The book by David Day inspired me to write this essay about Odin and Gandalf. I admire both Odin and Gandalf. The book is about the research that Tolkien did to create his epic saga. I wanted to know where Tolkien’s research came from and what made him write his books. Reading Tolkien’s Ring allowed me to put all the pieces together.
In Day’s book, Tolkien’s Ring, the author draws comparisons and similarities between Odin and Gandalf. Odin wears a wide-brimmed hat low over his head (to disguise his one eye), and he carries a spear. He wears a long grey cloak and understands the language of birds and beasts. His horse, Sleipnir, rides fast and travels between the mortal world and the supernatural world. Sometimes, he assumes the form of an eagle.
Gandalf, in comparison, is a wise wizard who wears a wide-brimmed hat, a grey scarf and cloak, and carries a staff. He understands the language of birds and beasts, and gigantic eagles rescue him when he is in danger. He travels over Middle Earth — often on the back of the magical horse Shadowfax — aiding the elves, dwarfs, and mortal men in their struggles to reclaim and defend their homelands against Sauron and Saruman.
In Tolkien’s Ring, Day argues “The greatest power was in the ring on the hand of Odin, the Magician-King of the Gods. Odin was the AllFather, Lord of Victories, Wisdom, Poetry, Love and Sorcery. He was Master of the Nine Worlds of the Norse universe, and through the magical power of his ring was, quite literally, ‘the Lord of the Rings’.” Day continues, “He carried only a staff (or spear) and was the model for the wandering Wizard and Magicians from Merlin to Gandalf.” The similarity between Odin and Gandalf is clear.
Odin clearly inspired Tolkien in his writing of The Hobbit and the Lord of the Rings. References to Odin are scattered throughout the text. Tolkien studied Arthurian legends, the Volsung Saga, and Celtic and Saxon myths as well as other mythologies and legends. Most tellingly, in a letter dated from 1946, Tolkien writes that he thought of Gandalf as an “Odinic wanderer”, a “man who bore a spear or staff, wore a cloak and a wide-brimmed hat.”
The similarity between the two, wizard-god and wizard-more-than-man, is best summed up by short piece from Poems from the Lord of the Rings. This poem captures these two beloved wizards well.
“A lord of wisdom throned he sat,
swift in anger, quick to laugh,
an old man in a battered hat
who leaned upon a thorny staff.”
[Heddy Johannesen is a practicing Witch and writer.
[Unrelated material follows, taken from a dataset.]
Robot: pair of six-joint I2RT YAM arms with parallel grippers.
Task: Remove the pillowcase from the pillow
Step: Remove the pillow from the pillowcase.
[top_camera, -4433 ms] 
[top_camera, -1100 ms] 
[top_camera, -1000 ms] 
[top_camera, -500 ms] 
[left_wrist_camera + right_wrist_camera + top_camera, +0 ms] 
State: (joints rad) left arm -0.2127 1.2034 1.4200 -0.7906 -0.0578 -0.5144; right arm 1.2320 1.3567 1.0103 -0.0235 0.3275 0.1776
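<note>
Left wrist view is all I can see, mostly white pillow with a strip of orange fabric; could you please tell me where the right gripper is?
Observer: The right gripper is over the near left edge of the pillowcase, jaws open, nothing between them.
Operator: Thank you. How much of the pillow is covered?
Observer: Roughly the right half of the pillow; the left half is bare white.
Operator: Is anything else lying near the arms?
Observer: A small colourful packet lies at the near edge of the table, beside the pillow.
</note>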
Her magical animal familiar, a brown guinea pig named Magic, supervises her activities. She is eager to work in her garden. She keeps a blog at http://lady-spiderwitch.blogspot.ca.]
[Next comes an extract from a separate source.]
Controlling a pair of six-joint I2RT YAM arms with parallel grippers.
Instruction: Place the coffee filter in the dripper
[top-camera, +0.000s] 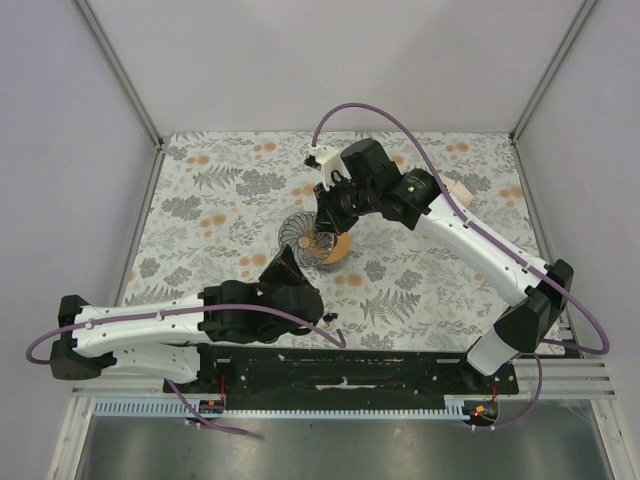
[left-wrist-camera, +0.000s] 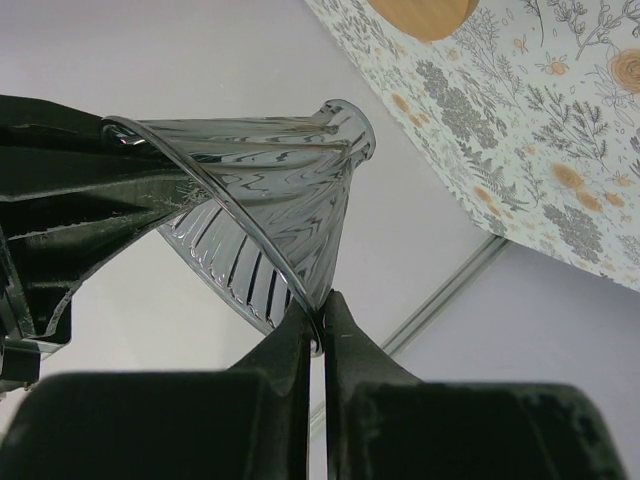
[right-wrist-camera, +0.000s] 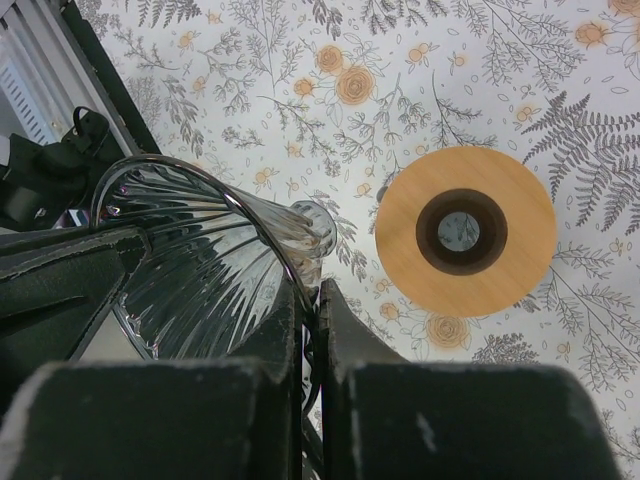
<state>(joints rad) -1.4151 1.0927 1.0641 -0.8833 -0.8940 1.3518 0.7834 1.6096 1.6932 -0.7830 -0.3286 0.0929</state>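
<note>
Ribbed dripper (right-wrist-camera: 200, 270) on its side, narrow end toward the orange ring (right-wrist-camera: 520, 230).

From above, the right arm (top-camera: 470, 235) hides most of a tan object (top-camera: 457, 187) at the tabletop's (top-camera: 220, 200) far side; what it is cannot be told. The wooden ring (top-camera: 340, 252) shows only partly behind the dripper (top-camera: 298, 230). In the left wrist view, the top edge cuts that ring off, leaving a curved slice.
</note>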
Krasskova, Galina. Exploring the Northern Tradition. Franklin Lakes, NJ. New Page Books. 2005.
Day, David. Tolkien’s Ring. United Kingdom, Anova Books Company, 2011.
Tolkien, J.R.R. Poems from Lord of the Rings. London, Harper Collins Publishing, 2002.
Anglo-Saxons (Old English) referred to Him as Wōden rather than Odin, similar to the early High German Wōtan.
Tolkien’s academic work at Oxford University as Professor of Anglo-Saxon, was in philology, the study of the Old English language, its origins, and the culture and its influences. This included the study of the Germanic and proto-Germanic (Gothic) origins of both the English and Norse, including myths, legends and fairy tales. The brothers Grimm had a similar interest.
You may also be interested in a book by Tom Shippey: “The Road to Middle-Earth, How J. R. R. Tolkien Created a New Mythology”, which talks about his language and culture studies in some depth.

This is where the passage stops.